PySpark Pandas_Udf()

Pyspark Pandas Udf



La transformation du PySpark DataFrame est possible à l'aide de la fonction pandas_udf(). Il s'agit d'une fonction définie par l'utilisateur qui est appliquée sur le PySpark DataFrame avec une flèche. Nous pouvons effectuer les opérations vectorisées à l'aide de pandas_udf(). Il peut être implémenté en passant cette fonction en tant que décorateur. Plongeons-nous dans ce guide pour connaître la syntaxe, les paramètres et différents exemples.

Sujet du contenu :

Si vous voulez en savoir plus sur l'installation de PySpark DataFrame et du module, passez par ce article .

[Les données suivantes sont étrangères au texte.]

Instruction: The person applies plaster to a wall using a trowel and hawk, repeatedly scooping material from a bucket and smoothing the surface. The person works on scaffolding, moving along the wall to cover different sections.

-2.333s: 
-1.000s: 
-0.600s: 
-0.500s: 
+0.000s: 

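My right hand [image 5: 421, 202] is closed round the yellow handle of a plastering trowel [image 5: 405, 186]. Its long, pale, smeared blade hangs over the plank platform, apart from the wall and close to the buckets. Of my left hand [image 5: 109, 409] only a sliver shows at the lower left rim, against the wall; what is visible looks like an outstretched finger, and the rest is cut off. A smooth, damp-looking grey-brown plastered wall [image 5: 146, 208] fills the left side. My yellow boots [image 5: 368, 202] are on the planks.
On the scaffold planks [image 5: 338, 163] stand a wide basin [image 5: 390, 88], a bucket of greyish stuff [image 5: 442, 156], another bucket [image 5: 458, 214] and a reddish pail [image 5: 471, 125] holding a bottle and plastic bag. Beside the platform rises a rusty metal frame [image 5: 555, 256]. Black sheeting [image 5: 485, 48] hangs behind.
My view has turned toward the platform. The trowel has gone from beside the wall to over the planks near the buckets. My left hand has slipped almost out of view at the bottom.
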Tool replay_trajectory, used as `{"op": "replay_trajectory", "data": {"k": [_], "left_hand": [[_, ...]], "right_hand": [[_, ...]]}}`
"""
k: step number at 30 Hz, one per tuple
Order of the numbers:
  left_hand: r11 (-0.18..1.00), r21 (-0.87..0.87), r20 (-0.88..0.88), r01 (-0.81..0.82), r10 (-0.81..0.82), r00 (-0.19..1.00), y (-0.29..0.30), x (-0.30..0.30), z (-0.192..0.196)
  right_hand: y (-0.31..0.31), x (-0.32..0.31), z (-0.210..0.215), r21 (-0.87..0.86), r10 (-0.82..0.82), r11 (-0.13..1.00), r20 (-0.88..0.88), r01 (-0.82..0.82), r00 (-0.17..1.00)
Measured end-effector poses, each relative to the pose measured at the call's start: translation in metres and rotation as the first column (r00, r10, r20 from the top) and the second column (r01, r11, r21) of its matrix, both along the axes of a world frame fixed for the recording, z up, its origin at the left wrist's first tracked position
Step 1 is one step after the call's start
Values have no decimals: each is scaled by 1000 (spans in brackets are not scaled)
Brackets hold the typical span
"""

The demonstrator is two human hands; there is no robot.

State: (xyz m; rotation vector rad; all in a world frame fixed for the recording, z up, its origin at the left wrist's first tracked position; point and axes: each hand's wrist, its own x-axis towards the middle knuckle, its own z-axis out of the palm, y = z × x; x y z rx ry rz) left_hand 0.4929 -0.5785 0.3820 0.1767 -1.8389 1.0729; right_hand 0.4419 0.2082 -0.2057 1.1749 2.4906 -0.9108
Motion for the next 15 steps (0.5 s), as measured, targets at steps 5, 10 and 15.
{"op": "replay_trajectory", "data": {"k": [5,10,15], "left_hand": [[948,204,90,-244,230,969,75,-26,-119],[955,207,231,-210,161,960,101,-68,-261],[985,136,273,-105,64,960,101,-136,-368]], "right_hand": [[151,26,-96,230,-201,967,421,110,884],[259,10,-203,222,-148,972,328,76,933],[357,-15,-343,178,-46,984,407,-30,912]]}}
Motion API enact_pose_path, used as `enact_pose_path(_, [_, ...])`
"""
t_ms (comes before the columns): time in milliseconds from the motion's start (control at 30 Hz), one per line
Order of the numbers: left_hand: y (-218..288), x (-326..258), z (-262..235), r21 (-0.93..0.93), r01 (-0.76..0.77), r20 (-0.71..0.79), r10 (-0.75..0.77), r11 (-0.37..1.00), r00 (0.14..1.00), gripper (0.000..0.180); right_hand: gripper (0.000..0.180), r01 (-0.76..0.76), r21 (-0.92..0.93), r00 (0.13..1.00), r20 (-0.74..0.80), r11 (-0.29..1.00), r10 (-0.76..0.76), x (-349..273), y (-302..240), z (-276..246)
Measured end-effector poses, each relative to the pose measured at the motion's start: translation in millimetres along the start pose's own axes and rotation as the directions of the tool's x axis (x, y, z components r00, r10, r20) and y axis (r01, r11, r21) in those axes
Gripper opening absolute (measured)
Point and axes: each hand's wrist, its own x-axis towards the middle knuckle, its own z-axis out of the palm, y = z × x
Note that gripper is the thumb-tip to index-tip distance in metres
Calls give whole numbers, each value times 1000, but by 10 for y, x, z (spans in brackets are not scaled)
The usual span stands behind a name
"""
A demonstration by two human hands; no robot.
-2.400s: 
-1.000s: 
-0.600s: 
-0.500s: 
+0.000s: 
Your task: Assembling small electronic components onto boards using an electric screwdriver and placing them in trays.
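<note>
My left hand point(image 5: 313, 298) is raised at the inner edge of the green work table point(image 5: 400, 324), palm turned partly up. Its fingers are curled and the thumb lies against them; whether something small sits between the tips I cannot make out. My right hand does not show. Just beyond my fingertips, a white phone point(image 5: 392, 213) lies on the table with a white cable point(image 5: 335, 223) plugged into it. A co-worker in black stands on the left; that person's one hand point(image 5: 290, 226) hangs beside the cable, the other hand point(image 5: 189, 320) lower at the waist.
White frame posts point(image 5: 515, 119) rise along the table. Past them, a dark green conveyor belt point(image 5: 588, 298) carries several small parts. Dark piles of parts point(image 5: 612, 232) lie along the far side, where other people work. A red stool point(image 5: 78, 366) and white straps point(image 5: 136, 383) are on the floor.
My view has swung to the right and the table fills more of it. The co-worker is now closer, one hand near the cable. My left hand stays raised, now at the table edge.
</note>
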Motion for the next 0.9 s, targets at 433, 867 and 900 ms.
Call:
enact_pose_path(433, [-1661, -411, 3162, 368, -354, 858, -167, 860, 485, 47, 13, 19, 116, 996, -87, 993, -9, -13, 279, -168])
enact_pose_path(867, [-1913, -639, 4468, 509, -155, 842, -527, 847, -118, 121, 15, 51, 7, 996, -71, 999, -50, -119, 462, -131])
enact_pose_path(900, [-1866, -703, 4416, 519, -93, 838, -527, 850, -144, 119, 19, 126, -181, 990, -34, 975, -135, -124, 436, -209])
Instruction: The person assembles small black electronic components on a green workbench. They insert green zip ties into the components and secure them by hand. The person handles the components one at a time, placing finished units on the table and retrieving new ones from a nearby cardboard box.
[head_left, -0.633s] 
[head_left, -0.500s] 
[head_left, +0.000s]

Pyspark.sql.functions.pandas_udf()

Le pandas_udf () est disponible dans le module sql.functions de PySpark qui peut être importé à l'aide du mot-clé 'from'. Il est utilisé pour effectuer les opérations vectorisées sur notre PySpark DataFrame. Cette fonction est implémentée comme un décorateur en passant trois paramètres. Après cela, nous pouvons créer une fonction définie par l'utilisateur qui renvoie les données au format vectoriel (comme nous utilisons series/NumPy pour cela) à l'aide d'une flèche. Dans cette fonction, nous sommes en mesure de retourner le résultat.



Structure et syntaxe :



Examinons d'abord la structure et la syntaxe de cette fonction :

@pandas_udf(type de données)
def nom_fonction(opération) -> convert_format :
déclaration de retour

Ici, le nom_fonction est le nom de notre fonction définie. Le type de données spécifie le type de données renvoyé par cette fonction. Nous pouvons retourner le résultat en utilisant le mot-clé 'return'. Toutes les opérations sont effectuées à l'intérieur de la fonction avec l'affectation des flèches.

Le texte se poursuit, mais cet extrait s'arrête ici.